We noted that the majority (87.3%) of participants carried multiple HPV genotypes and that the mean number of HR types increased with increasing immunosuppression. Comparable studies using PCR-based detection of HPV in HIV-infected women have reported 12–79% of study participants with multiple HPV types (Levi et al, 2002; Moscicki et al, 2004; Bollen et al, 2006; Didelot-Rousseau et al, 2006; Hawes et al, 2006; Luque et al, 2006). This high prevalence may reflect the immune impairment by HIV that fails to clear HPV, leading to chronic HPV infection. It may also reflect HR sexual practices of some women as in the case of drug users and/or sex workers (Vermund et al, 1991; Shah et al, 1997). If HPV replication is more efficient in an immunocompromised host, the resulting higher viral load will make HPV detection easier and persistence more likely. A higher prevalence of multiple HPV genotypes can result from HIV-induced upregulation and persistence of HPV (Vernon et al, 1993; Palefsky et al, 1999; Moscicki et al, 2004) or from continued sexual exposure to novel HPV types during periods of severe immunosuppression. Not surprisingly, we noted no significant association between LR/UR HPV types and lower CD4⁺ cell counts in our participants, nor any association between LR/UR HPV types and presence of HSIL or severe abnormalities.
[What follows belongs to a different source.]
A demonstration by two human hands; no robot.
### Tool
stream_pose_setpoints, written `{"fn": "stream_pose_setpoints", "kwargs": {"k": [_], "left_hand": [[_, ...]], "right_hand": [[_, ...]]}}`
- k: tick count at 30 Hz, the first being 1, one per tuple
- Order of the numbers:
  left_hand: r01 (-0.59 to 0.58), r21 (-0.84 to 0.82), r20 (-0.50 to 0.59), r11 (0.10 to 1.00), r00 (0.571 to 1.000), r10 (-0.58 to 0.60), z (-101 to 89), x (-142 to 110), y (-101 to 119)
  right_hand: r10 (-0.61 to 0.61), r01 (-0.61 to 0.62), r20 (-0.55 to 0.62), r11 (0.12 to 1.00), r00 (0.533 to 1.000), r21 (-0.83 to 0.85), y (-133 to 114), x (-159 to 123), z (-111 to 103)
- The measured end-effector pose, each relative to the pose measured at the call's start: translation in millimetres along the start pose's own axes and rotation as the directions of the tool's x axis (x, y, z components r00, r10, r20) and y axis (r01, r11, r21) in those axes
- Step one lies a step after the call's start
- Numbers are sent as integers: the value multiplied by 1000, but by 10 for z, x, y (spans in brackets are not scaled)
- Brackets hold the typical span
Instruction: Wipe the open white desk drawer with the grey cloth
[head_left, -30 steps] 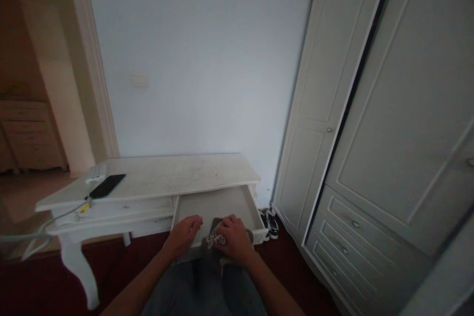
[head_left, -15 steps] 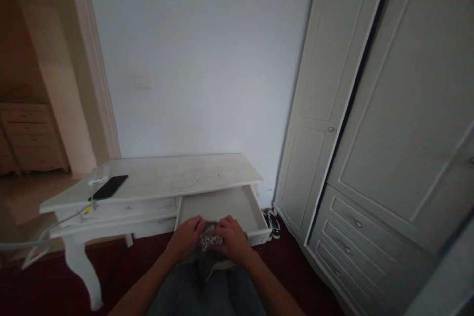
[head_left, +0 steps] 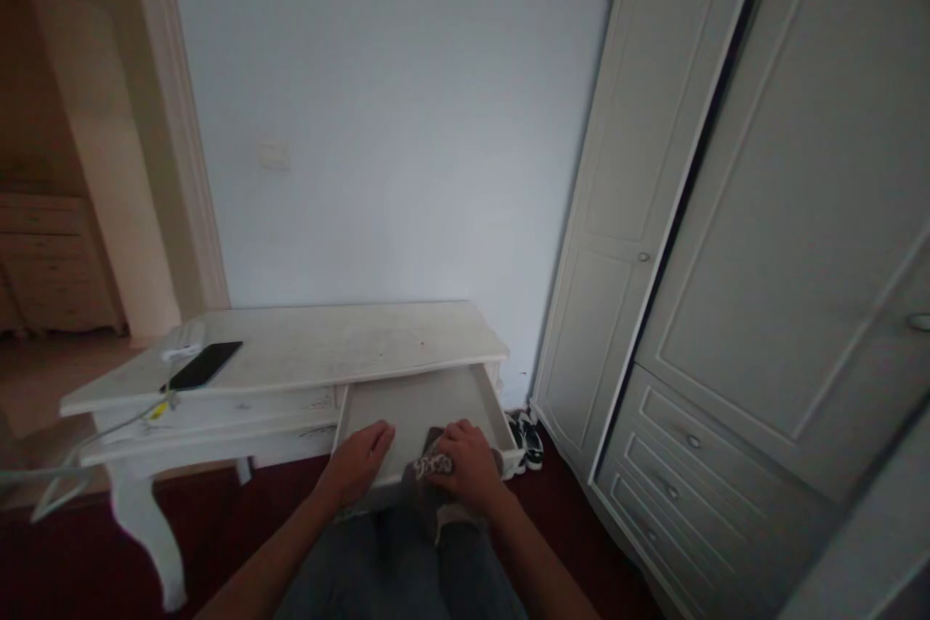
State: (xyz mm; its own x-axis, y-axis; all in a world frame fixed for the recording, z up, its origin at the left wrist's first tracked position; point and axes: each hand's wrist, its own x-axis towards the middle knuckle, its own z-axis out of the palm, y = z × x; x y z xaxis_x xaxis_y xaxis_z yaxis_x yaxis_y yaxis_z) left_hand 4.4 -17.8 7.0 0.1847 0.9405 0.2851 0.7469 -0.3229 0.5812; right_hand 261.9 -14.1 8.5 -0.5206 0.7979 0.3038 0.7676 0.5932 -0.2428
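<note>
My right hand (head_left: 466,465) grips a soft grey-brown cloth (head_left: 428,494) with a leopard-print patch, its fingers curled over the top. The cloth hangs down in front of my lap, at the front edge of a pulled-out white drawer (head_left: 428,402). To the left, my left hand (head_left: 359,460) is held apart from the cloth over the drawer's left front, fingers loosely bent and nothing visible in them. My right palm hides part of the cloth, so its exact kind cannot be made out.
The drawer belongs to a white desk (head_left: 349,334). A black phone (head_left: 207,366) and a white item with a cable (head_left: 120,426) lie at its left end. Black-and-white shoes (head_left: 530,441) stand on the dark red floor beside a tall white wardrobe (head_left: 603,310).
My left hand has let go of the cloth and moved a little left. My right hand keeps the cloth and has shifted slightly right. The view has turned slightly.
</note>
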Motion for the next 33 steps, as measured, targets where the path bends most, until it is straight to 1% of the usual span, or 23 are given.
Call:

The PGMY09/11 primers used in the LA-HPV test have been validated for reproducibility and accuracy in diverse populations (Kornegay et al, 2003; Coutlee et al, 2006). The high-HPV prevalence in our study reflects both the very high sensitivity of the LA-HPV test as well as the extraordinary risk faced by Zambian women living with HIV. The differences in prevalence and diversity of HPV genotypes in HIV-infected women from different geographic origins may be due to their differing behavioural, nutritional, and socioeconomic characteristics or to male factors, as much as to the immunological status of participants. These factors need investigation in larger prospective studies around the world and especially in sub-Saharan Africa where both HIV and cervical cancer rates are high.

The results reinforce the importance of ensuring adequate cervical cancer screening services for HIV-infected women in resource-limited settings like Zambia. They are important given the recent availability of prophylactic HPV vaccines. Considering the diversity of HPV types found, HPV vaccine constructs with polyvalency would be needed for primary prevention of cervical cancer among HR women in developing country settings.